Olivier has writtenBon, ben, un ex-club de N2 rétrogradé en F3.
Oui, Arcachon a priori si j'ai bien suivi. Mais qui est surpris ? L'A2R ne remplit pas pleinement sa fonction…
D'ailleurs, sur ce point, je me permets de répondre à ton message sur l'autre topic de la Nationale (que je reproduis ci-après pour que personne ne perde le fil) :
Olivier has writtenTheBarge has writtenLe VÉRITABLE problème de la Nationale (et de la N2 et de la F1…) c'est le CONTRÔ...
Tu te trompes sur ce point. Le problème n'est pas le contrôle, les analyses de documents sont systématiques. Sauf que derrière, les sanctions ne suivent pas. Pour quelles raisons ? Je ne sais pas, mais on peut émettre des hypothèses sur le fait de “protéger”, de “copinage”, de stratégie électorale.
Pourtant le règlement est clair. Un club en difficulté doit se voir proposer un plan d'accompagnement (déficit léger) ou de redressement (risque de faillite).
Ce qui était bien dans l'idée est devenu une routine des clubs. On transforme un plan d'accompagnement en plan de redressement et on négocie alors que le règlement est clair. Tu ne respectes pas ton plan, t'es rétrogradé.
C'est pour ça que je pense que la rétrogradation de Bourg n'est pas anodine, et n'est pas seulement sur des problèmes de jeu d'écriture. C'est pour ça que la liquidation de Tarbes n'est pas une surprise. Et on n'en a pas fini. JE vous rappelle que le président de Marcq en Baroeul a organisé une collecte. Mais pour combien de temps ? Post covid, Albi a fait part de ses difficultés financières, Nice a le record de faillites successives en rugby, Chambéry, Narbonne ou encore Rouen ont aussi connu par le passé (plus ou moins lointain certes) des problèmes financiers.
L'organisation des divisions nationales posent plusieurs problèmes : le resserrement sportif qui nécessite une grande compétitivité et donc plus de moyens pour mieux recruter. Des distances accrues pour lesquelles ils faut déplacer 30 personnes au minimum, parfois partir la veille.
Les clubs n'ont pas eu beaucoup de temps pour se préparer à ça et on n'a pas réussi à créer un modèle économique pérenne.
Donc, les rétrogradations et faillites vont surement continuer.

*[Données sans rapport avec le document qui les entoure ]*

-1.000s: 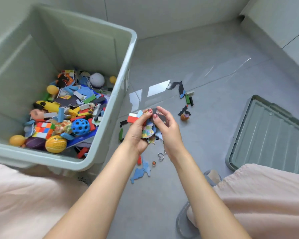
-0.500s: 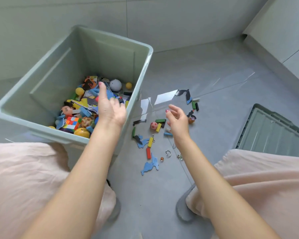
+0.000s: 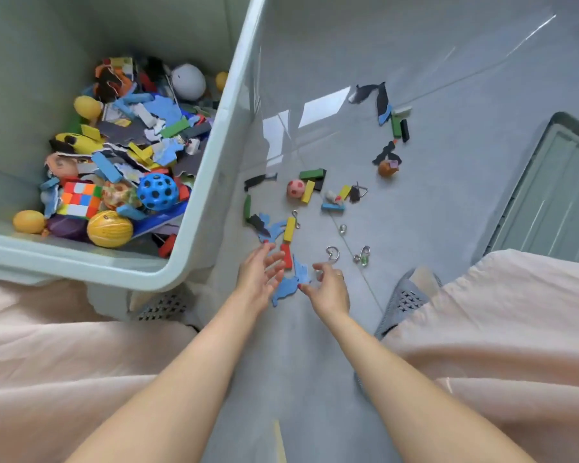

Il n'y a pas de réforme prévue pour la saison prochaine, mais je pense que l'on ne va plus avoir assez de clubs pour alimenter des championnats qui nécessitent au moins 2 millions d'euros pour jouer le maintien.
Tu sais bien qu'on ne partage pas le même point de vue à ce sujet.
Cependant, moi je veux bien reconnaître que le format de la compétition peut, en partie mais de façon subsidiaire, “inciter” les dirigeants à faire n'importe quoi.
Mais la réalité, et le point central, c'est que la CRCF de l'A2R n'opère pas de contrôle A PRIORI (en exigeant des garanties, comme le fait la CCCP de l'A2R au niveau professionnel) et se contente de constater les dégâts a posteriori uniquement. Alors, oui, tu as raison, les contrôles et analyses des documents financiers sont systématiques, mais tout se fait une fois que le mal est fait et n'est plus rattrapable… et on se retrouve dans des situations où des clubs sont multi-rétrogradés ou, pire, liquidés, parce qu'on laisse faire n'importe quoi aux dirigeants alors que les situations auraient pu être anticipées (limitation de masse salariale, refus de recrutements…).
Et puis, tu sais très bien que ces rétrogradations financières et autres dépôts de bilan ne datent ni de la Nationale ni de la poule Elite, ils existaient déjà dans ta sacro-sainte F1 à 48 clubs.
MOI PRESIDENT DE LA COMMISSION DES COMPETITIONS FEDERALES, je prends deux mesures :
- Modification des règlements pour permettre à la CRCF de l'A2R d'exiger des garanties au démarrage de la saison, sous peine d'encadrement de masse salariale et/ou d'interdiction de recrutement, voire retraits de points préventifs. Politiquement, il faut impulser une plus grande rigueur/exigence/sévérité, appelez ça comme vous voulez, pour responsabiliser les dirigeants de clubs. Il faut leur faire comprendre qu'ils ne prennent pas la tête d'un joujou, mais de clubs parfois centenaires avec des histoires riches et des supporters à respecter ;
- Poursuites systématiques en faute de gestion des dirigeants qui entraînent une liquidation de leur club, le name and shame y'a que ça qui fait réfléchir les dirigeants.
Rien qu'avec ça, je mets ma main à couper, ma chemise et ma maison que les liquidations se feront rares.
Et c'est pas une poule à 14,16 ou une division à 32 ou 48 qui y changera quelque chose.